My noble friend and others also raised wider issues as regards exiting the EU. As he rightly pointed out, I am afraid that those are not within the remit of these SIs. Quite rightly, my noble friend asked me whether the changes are deliverable. The changes are minimal and they are deliverable. The operational changes have been discussed with the regulators, which consider that the changes we are advocating can be made. There is no large-scale transportation risk that we are aware of.
My noble friend has not answered my point and this is a debate. The question I want to ask her is this. I accept that there are no large-scale transportation issues, but there are transportation issues.

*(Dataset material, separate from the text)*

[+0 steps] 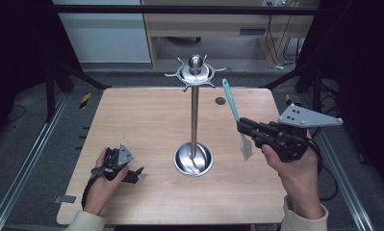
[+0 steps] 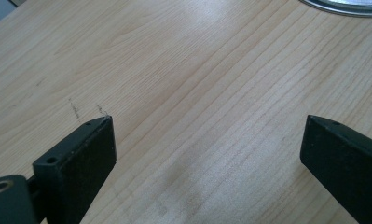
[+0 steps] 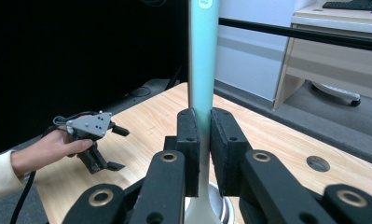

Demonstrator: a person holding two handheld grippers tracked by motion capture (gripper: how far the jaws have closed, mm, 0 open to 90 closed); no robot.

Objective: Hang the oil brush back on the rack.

My question is how we will prioritise those things that need to be prioritised in circumstances in which no aeroplane would be flying because the insurance system does not enable it to do so. What are we going to do with that? Who is in charge of making sure that we have naval or air cover to deal with it? That is a proper question for my noble friend in these circumstances.
I thank my noble friend for that clarification. My noble friend is right to say that at the moment the regulators have agreements in place and those agreements will continue to run; they will not change. This does not change any of the agreements that are in place.
On the issue of reasons such as strikes or volcanic activity preventing flights, I cannot possibly comment. But what I am saying is that the issue behind this is continuing with the agreements. We have organs that are flown from the EU. That will continue. In the NHS we make life and death decisions about priorities every day. If there is a priority and a patient needs an organ, that patient will receive that organ, and the Government will do everything in their power to ensure that patient safety is not compromised.
The Government have already given that undertaking: we will endeavour to do our very best. I passionately care about patient safety. I passionately care about ensuring that no one is put in any undue danger, as do the Government. I do not agree with much of what my noble friend Lord Deben has said about there perhaps being issues with patients not getting the priority that they need if it is necessary. We will endeavour to do everything in our power to ensure that patients who need life-saving organs or any other tissues that may be necessary get them.
The noble Lord, Lord Winston, spoke about the sharing of tissues and cell cultures. I am sorry to repeat myself. I am trying to choose the things that are pertinent for me to repeat because of their importance. I want to make it clear that these SIs are not related to ethical consent for research. The Human Tissue Act covers domestic consent and EU material is outside the scope of that. As I have already indicated, if the EU makes changes to this in the future, the UK will need to decide whether it wants to make any changes at that time. That will be a matter for Parliament.
The noble Baroness, Lady Barker, asked about the arrangements for the inspection of tissues and cells. I assure her that establishments are required to be contained within the agreements with all third countries, as they currently are. That will continue after we exit the EU. That will not change.
I have already said that these SIs do not relate to medical research but only treatment. I say to the noble Lord, Lord Warner, my noble friend Lord Deben and the noble Baroness, Lady Thornton—who I know cares passionately, as we all do, about the safety and quality of the service and organs—of course we want to make sure that there are safeguards after Brexit. Nothing will change. We want to have higher standards, if possible. The standards and quality will not be diluted.